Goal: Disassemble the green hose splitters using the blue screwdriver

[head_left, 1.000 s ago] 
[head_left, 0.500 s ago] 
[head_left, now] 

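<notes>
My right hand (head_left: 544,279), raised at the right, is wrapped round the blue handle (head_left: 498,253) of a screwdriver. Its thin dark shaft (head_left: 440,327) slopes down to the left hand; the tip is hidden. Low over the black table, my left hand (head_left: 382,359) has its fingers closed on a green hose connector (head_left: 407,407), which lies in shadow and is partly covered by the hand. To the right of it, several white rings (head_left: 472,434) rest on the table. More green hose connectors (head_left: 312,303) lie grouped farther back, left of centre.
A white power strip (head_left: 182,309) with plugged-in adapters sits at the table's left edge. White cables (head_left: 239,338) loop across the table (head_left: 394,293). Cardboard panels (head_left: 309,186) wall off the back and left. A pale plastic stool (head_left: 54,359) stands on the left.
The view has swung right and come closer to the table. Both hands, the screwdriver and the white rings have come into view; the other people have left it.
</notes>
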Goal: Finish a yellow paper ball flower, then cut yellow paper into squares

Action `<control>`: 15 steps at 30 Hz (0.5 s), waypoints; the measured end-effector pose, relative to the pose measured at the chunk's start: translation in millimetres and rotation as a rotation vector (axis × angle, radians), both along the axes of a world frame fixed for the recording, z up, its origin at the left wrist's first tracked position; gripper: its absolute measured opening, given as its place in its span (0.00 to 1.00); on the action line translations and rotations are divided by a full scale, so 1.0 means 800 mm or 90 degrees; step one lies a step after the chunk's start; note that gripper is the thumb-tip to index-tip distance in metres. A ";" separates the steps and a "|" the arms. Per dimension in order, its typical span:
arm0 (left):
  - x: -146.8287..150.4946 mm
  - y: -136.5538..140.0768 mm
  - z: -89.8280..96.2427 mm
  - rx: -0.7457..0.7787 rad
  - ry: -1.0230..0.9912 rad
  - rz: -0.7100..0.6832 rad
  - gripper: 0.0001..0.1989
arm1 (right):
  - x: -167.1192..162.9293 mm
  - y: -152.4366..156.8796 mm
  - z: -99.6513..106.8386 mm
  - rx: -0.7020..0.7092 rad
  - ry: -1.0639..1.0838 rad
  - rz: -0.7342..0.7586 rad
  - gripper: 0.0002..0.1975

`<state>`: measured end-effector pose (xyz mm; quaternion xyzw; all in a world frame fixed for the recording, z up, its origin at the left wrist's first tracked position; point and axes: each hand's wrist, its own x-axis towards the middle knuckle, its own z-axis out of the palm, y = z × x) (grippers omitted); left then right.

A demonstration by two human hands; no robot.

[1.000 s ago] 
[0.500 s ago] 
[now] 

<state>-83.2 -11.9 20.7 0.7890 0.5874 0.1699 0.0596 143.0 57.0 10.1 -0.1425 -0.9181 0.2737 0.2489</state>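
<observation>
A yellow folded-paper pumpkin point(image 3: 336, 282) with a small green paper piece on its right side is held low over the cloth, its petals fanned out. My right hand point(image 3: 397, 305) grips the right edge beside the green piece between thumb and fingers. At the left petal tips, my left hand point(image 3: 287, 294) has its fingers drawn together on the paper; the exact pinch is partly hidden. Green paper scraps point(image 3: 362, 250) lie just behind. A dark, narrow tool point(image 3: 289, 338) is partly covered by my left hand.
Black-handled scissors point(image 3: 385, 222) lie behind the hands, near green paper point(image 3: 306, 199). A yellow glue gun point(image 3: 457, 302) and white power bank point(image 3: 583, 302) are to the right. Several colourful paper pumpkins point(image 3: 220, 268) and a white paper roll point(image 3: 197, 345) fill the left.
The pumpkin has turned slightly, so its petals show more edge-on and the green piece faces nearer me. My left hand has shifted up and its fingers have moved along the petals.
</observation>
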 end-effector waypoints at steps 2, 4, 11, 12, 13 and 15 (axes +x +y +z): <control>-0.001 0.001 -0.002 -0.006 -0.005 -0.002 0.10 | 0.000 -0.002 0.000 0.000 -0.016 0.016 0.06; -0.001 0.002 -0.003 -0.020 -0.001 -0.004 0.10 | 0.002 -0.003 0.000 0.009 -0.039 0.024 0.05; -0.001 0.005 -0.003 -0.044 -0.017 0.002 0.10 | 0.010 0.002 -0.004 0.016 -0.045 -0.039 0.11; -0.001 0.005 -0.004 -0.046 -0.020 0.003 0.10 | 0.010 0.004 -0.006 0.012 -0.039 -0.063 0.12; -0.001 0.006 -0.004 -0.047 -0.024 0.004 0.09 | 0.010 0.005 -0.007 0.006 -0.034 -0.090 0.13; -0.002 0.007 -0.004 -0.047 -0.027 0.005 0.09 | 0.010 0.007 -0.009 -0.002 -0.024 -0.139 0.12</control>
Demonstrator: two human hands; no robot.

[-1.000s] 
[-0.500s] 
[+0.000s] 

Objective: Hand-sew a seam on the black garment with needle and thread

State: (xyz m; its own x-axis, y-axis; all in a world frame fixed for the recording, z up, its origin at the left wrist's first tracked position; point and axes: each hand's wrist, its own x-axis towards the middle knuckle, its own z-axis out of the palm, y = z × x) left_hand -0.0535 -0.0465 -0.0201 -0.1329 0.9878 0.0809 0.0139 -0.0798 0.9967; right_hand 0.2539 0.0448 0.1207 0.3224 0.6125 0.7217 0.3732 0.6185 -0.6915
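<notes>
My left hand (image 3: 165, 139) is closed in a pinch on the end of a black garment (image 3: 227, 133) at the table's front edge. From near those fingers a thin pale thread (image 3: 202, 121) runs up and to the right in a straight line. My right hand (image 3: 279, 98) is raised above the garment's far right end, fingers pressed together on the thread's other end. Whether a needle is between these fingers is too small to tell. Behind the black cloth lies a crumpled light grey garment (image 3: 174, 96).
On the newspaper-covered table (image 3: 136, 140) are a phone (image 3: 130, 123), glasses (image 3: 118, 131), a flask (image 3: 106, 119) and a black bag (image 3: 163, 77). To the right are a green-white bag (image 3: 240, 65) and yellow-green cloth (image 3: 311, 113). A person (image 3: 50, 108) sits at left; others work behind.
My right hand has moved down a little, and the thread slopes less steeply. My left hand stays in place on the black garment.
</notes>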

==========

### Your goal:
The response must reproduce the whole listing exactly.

### Answer space:
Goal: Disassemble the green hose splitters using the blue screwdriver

[head_left, 1.000 s ago] 
[head_left, 0.500 s ago] 
[head_left, now] 

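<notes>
My right hand (head_left: 544,279), raised at the right, is wrapped round the blue handle (head_left: 498,253) of a screwdriver. Its thin dark shaft (head_left: 440,327) slopes down to the left hand; the tip is hidden. Low over the black table, my left hand (head_left: 382,359) has its fingers closed on a green hose connector (head_left: 407,407), which lies in shadow and is partly covered by the hand. To the right of it, several white rings (head_left: 472,434) rest on the table. More green hose connectors (head_left: 312,303) lie grouped farther back, left of centre.
A white power strip (head_left: 182,309) with plugged-in adapters sits at the table's left edge. White cables (head_left: 239,338) loop across the table (head_left: 394,293). Cardboard panels (head_left: 309,186) wall off the back and left. A pale plastic stool (head_left: 54,359) stands on the left.
The view has swung right and come closer to the table. Both hands, the screwdriver and the white rings have come into view; the other people have left it.
</notes>
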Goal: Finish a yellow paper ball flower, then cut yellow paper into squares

Action `<control>`: 15 steps at 30 Hz (0.5 s), waypoints; the measured end-effector pose, relative to the pose measured at the chunk's start: translation in millimetres and rotation as a rotation vector (axis × angle, radians), both along the axes of a world frame fixed for the recording, z up, its origin at the left wrist's first tracked position; gripper: its absolute measured opening, given as its place in its span (0.00 to 1.00); on the action line translations and rotations are divided by a full scale, so 1.0 means 800 mm or 90 degrees; step one lies a step after the chunk's start; note that gripper is the thumb-tip to index-tip distance in metres. A ";" separates the steps and a "|" the arms. Per dimension in order, its typical span:
arm0 (left):
  - x: -146.8287..150.4946 mm
  - y: -136.5538..140.0768 mm
  - z: -89.8280..96.2427 mm
  - rx: -0.7457..0.7787 rad
  - ry: -1.0230..0.9912 rad
  - rz: -0.7100..0.6832 rad
  - gripper: 0.0001..0.1989
arm1 (right):
  - x: -167.1192..162.9293 mm
  - y: -152.4366..156.8796 mm
  - z: -99.6513..106.8386 mm
  - rx: -0.7020..0.7092 rad
  - ry: -1.0639..1.0838 rad
  - rz: -0.7342..0.7586 rad
  - gripper: 0.0002..0.1975

`<state>`: measured end-effector pose (xyz mm; quaternion xyzw; all in a world frame fixed for the recording, z up, its origin at the left wrist's first tracked position; point and axes: each hand's wrist, its own x-axis towards the middle knuckle, its own z-axis out of the palm, y = z × x) (grippers omitted); left then right.

A demonstration by two human hands; no robot.

[1.000 s ago] 
[0.500 s ago] 
[now] 

<state>-83.2 -11.9 20.7 0.7890 0.5874 0.1699 0.0596 143.0 57.0 10.1 -0.1425 -0.9181 0.2737 0.2489</state>
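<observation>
A yellow folded-paper pumpkin point(image 3: 336, 282) with a small green paper piece on its right side is held low over the cloth, its petals fanned out. My right hand point(image 3: 397, 305) grips the right edge beside the green piece between thumb and fingers. At the left petal tips, my left hand point(image 3: 287, 294) has its fingers drawn together on the paper; the exact pinch is partly hidden. Green paper scraps point(image 3: 362, 250) lie just behind. A dark, narrow tool point(image 3: 289, 338) is partly covered by my left hand.
Black-handled scissors point(image 3: 385, 222) lie behind the hands, near green paper point(image 3: 306, 199). A yellow glue gun point(image 3: 457, 302) and white power bank point(image 3: 583, 302) are to the right. Several colourful paper pumpkins point(image 3: 220, 268) and a white paper roll point(image 3: 197, 345) fill the left.
The pumpkin has turned slightly, so its petals show more edge-on and the green piece faces nearer me. My left hand has shifted up and its fingers have moved along the petals.
</observation>
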 end-effector waypoints at steps 2, 4, 11, 12, 13 and 15 (axes +x +y +z): <control>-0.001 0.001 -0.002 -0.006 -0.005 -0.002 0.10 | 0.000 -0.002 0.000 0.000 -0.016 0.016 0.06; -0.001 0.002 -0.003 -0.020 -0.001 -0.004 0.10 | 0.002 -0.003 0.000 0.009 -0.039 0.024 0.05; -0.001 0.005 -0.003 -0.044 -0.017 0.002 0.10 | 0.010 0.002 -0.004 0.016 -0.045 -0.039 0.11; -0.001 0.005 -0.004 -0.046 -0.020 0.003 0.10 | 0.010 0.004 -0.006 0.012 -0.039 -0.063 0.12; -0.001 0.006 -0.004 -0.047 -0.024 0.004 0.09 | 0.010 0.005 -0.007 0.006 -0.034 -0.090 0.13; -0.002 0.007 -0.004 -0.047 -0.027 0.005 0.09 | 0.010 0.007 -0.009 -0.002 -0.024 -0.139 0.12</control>
Demonstrator: two human hands; no robot.

[-1.000s] 
[-0.500s] 
[+0.000s] 

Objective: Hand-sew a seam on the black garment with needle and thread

State: (xyz m; its own x-axis, y-axis; all in a world frame fixed for the recording, z up, its origin at the left wrist's first tracked position; point and axes: each hand's wrist, its own x-axis towards the middle knuckle, its own z-axis out of the palm, y = z × x) left_hand -0.0535 -0.0465 -0.0201 -0.1329 0.9878 0.0809 0.0139 -0.0798 0.9967; right_hand 0.2539 0.0448 0.1207 0.3224 0.6125 0.7217 0.3732 0.6185 -0.6915
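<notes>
My left hand (image 3: 165, 139) is closed in a pinch on the end of a black garment (image 3: 227, 133) at the table's front edge. From near those fingers a thin pale thread (image 3: 202, 121) runs up and to the right in a straight line. My right hand (image 3: 279, 98) is raised above the garment's far right end, fingers pressed together on the thread's other end. Whether a needle is between these fingers is too small to tell. Behind the black cloth lies a crumpled light grey garment (image 3: 174, 96).
On the newspaper-covered table (image 3: 136, 140) are a phone (image 3: 130, 123), glasses (image 3: 118, 131), a flask (image 3: 106, 119) and a black bag (image 3: 163, 77). To the right are a green-white bag (image 3: 240, 65) and yellow-green cloth (image 3: 311, 113). A person (image 3: 50, 108) sits at left; others work behind.
My right hand has moved down a little, and the thread slopes less steeply. My left hand stays in place on the black garment.
</notes>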

No other output is expected for this exercise.